He said the force expected to have an operating deficit of about £36 million in 2020-21 - underwritten by ministers.

Underspend from other areas of Government will mean Police Scotland should be able to receive further cash later in the year, MSPs were reassured.

The budget deal between the Scottish Government and the Greens, agreed on Wednesday, will result in Police Scotland’s funding increasing to more than £1.2 billion next year - a rise of £60 million from this year.

Mr Livingstone said: "The budget figures that were announced will still leave an operating deficit within the police budget going forward for 2020-21.

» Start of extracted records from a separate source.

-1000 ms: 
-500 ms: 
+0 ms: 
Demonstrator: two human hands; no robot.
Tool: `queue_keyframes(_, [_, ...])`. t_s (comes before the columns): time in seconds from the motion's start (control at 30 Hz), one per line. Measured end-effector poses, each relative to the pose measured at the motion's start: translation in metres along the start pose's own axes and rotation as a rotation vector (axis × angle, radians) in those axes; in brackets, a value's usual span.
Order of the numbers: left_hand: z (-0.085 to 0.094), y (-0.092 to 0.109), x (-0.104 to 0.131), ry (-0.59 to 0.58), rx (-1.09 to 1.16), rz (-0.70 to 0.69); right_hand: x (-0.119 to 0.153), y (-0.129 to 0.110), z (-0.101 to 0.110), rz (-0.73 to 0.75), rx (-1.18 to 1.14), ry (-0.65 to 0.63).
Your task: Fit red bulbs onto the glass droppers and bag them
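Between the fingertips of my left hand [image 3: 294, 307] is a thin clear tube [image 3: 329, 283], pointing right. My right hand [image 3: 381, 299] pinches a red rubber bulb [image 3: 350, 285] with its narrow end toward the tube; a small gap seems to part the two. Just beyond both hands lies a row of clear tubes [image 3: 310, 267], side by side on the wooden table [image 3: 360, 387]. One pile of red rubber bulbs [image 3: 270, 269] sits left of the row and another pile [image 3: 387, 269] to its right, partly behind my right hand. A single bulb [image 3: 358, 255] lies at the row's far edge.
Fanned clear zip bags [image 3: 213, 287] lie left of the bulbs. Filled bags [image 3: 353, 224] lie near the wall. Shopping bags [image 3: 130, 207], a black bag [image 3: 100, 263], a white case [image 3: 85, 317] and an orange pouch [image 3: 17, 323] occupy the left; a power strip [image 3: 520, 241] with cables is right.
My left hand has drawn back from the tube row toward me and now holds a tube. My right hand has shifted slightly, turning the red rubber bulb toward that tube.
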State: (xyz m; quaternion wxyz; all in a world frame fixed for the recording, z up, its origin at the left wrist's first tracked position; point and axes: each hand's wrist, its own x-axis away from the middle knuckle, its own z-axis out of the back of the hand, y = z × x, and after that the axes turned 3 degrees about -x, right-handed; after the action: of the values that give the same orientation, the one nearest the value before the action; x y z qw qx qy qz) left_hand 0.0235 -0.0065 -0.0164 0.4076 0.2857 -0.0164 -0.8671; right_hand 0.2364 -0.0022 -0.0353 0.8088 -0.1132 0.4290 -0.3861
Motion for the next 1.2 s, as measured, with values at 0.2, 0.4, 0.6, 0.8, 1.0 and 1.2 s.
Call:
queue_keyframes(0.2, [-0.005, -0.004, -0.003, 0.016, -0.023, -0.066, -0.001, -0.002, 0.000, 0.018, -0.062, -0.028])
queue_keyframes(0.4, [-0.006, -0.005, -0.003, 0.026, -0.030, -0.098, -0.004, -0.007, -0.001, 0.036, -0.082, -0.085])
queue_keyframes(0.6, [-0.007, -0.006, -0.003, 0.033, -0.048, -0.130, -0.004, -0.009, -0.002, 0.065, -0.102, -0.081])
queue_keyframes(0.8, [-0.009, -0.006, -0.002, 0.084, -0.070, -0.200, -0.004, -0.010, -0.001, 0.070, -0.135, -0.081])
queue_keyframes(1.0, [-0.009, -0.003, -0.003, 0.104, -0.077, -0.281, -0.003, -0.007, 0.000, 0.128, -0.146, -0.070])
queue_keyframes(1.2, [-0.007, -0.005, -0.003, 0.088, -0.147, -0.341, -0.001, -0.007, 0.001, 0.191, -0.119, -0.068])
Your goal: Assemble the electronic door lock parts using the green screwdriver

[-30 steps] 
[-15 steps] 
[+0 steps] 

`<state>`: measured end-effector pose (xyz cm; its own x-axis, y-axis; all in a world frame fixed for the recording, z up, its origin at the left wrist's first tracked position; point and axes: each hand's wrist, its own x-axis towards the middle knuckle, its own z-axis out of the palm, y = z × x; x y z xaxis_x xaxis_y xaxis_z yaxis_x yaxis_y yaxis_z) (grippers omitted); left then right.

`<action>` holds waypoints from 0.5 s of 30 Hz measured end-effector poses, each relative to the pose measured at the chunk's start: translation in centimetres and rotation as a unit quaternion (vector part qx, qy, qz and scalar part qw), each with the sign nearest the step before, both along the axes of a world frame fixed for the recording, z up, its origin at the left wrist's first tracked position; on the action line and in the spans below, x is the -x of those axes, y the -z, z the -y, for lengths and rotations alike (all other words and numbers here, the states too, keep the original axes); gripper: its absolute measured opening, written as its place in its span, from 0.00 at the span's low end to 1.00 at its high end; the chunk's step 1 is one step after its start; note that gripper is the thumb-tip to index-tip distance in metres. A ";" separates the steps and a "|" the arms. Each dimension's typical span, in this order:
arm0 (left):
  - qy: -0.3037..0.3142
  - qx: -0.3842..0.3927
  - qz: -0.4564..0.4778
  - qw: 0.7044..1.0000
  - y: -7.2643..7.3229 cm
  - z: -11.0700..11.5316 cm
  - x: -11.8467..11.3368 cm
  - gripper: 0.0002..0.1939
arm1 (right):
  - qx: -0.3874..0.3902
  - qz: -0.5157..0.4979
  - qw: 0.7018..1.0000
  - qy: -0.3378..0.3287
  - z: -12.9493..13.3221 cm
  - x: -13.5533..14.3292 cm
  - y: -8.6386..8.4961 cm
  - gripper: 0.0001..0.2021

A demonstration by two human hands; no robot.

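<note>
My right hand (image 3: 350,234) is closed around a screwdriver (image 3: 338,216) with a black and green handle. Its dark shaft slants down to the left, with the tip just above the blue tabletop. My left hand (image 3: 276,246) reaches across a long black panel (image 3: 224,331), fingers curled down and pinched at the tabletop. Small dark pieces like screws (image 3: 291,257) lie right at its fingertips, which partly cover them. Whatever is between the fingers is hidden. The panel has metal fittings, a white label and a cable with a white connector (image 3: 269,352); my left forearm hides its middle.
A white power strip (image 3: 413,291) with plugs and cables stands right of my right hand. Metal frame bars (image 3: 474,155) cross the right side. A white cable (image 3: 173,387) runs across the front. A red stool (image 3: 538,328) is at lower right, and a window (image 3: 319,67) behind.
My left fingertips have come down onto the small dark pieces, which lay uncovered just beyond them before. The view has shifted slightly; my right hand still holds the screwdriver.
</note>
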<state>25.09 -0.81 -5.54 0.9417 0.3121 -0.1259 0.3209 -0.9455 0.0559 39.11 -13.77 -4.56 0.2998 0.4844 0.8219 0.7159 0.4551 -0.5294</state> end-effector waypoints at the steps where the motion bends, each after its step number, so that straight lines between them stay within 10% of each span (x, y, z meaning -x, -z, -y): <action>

HeraldScotland: Chief Constable of Police Scotland Iain LivingstoneChief Constable of Police Scotland Iain Livingstone

"I think it is in the region, in revenue terms, of £36 million."

Mr Livingstone warned that after this, the force "can start if necessary and if appropriate to reduce the number of police officers so we have got the right mix and through that achieve the financial sustainability that we all seek".

He said he expected to see the "first cut" of a workforce plan for Police Scotland by October or November of this year.

The interim chair of the Scottish Police Authority, David Crichton, was grilled by MSPs over why a workforce plan still hasn’t been drawn up.

Mr Crichton admitted that it was “unacceptable” that it hadn’t been completed. He added that it “has been delayed too long” and that there has been “a difficulty in appreciating how complex” the study would be to compile.

Police Scotland has now taken help from the NHS to draw up the document.

The auditor general’s examination of Police Scotland for 2018/19 found that “there remains an urgent need to prepare detailed workforce plans” and stated that a “review of the demand and skill mix of the workforce” needs to take place.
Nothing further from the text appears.